Man caves often feature neon beer signs, autographed sports jerseys mounted on the wall, a big-screen TV and maybe a foosball table or Ms. Pac-Man machine.
But Anthony Sant’Anselmo of Woodstock decided to go a different route in his classic suburban home on a cul-de-sac. Over the past three years, his basement has been transformed into a 1980s-era video rental store he named Mondo Video replete with 6,000 VHS tapes and side rooms focused on films for kids, sports lovers and food. (He has 2,000 more tapes in storage.)
Sant’Anselmo, a 44-year-old Los Angeles native and an animator for Comedy Central’s classic series “South Park” since 2003, moved to Atlanta four years ago and since the pandemic began has been working full time remotely. He said he finished his video store Oct. 13 when a long-running online magazine focused on VHS culture called “Lunchmeat” wanted to do a “reveal” piece.

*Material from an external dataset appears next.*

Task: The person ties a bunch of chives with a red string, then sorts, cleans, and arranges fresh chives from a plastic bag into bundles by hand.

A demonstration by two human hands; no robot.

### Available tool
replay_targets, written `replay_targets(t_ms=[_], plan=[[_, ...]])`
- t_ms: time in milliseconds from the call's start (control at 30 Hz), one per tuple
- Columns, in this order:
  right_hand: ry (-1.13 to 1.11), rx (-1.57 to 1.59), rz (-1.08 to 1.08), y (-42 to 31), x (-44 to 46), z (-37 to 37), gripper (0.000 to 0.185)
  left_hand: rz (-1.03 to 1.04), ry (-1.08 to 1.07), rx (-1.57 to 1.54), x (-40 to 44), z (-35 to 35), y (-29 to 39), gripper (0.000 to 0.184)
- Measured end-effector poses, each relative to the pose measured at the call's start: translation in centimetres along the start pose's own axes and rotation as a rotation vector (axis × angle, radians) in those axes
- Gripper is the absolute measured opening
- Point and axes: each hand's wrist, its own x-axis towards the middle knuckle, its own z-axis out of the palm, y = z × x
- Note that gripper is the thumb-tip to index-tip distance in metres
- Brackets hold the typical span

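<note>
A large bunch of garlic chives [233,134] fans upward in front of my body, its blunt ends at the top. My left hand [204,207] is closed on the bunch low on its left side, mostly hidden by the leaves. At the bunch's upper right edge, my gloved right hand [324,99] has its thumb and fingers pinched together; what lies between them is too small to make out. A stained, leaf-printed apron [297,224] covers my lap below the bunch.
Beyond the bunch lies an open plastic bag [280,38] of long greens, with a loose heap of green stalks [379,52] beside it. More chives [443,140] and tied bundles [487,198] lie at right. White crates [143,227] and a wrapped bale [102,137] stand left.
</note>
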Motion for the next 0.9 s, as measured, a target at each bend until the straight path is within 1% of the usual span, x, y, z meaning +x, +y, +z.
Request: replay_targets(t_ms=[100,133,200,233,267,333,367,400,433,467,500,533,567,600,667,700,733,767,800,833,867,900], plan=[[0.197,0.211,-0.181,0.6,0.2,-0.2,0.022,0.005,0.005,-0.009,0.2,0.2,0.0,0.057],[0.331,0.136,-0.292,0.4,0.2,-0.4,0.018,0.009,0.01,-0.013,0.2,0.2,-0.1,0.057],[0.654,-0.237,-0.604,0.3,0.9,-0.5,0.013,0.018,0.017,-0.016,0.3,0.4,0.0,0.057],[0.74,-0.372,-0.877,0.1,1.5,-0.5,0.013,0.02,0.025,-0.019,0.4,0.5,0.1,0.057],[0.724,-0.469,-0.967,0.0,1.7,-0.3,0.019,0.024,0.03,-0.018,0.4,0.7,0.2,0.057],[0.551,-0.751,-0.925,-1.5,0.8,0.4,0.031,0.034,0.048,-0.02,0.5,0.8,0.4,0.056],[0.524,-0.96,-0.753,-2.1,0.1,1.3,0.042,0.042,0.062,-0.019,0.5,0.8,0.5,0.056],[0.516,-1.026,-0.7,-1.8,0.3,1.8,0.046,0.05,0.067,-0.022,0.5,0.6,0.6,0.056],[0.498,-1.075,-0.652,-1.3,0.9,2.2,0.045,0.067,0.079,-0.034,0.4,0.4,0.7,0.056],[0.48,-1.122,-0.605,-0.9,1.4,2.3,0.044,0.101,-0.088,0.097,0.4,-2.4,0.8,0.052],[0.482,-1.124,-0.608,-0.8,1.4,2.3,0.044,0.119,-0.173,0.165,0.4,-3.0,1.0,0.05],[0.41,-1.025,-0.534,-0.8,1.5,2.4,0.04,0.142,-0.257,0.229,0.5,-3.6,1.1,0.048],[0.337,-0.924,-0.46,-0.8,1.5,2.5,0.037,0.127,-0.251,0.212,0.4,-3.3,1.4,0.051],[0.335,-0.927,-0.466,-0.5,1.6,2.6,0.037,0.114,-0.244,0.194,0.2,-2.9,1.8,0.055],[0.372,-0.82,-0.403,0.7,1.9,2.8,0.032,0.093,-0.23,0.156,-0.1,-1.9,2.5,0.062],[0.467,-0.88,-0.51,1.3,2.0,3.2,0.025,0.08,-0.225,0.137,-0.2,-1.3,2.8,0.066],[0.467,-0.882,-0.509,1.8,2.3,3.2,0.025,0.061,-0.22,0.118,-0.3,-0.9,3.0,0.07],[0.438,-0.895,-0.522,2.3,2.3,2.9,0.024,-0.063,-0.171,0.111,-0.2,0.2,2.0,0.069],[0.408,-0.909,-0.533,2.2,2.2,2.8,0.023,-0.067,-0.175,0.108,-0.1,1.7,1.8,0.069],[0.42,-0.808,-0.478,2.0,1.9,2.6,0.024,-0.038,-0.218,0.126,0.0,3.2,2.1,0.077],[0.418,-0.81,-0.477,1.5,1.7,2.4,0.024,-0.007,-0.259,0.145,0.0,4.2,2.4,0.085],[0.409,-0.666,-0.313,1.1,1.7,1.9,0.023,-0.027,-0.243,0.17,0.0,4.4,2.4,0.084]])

“It’s weird that it’s kind of done,” Sant’Anselmo said after providing The Atlanta Journal-Constitution with a recent tour. “It brings me joy so if I can bring others joy, that’s great!”
Sant’Anselmo’s nostalgia for video rental stores is not isolated. For many Gen Xers and Millennials who love film, these stores were a frequent childhood stop, the best way to access VHS (and later DVD) films once they were no longer in movie theaters or had never been in theaters in the first place.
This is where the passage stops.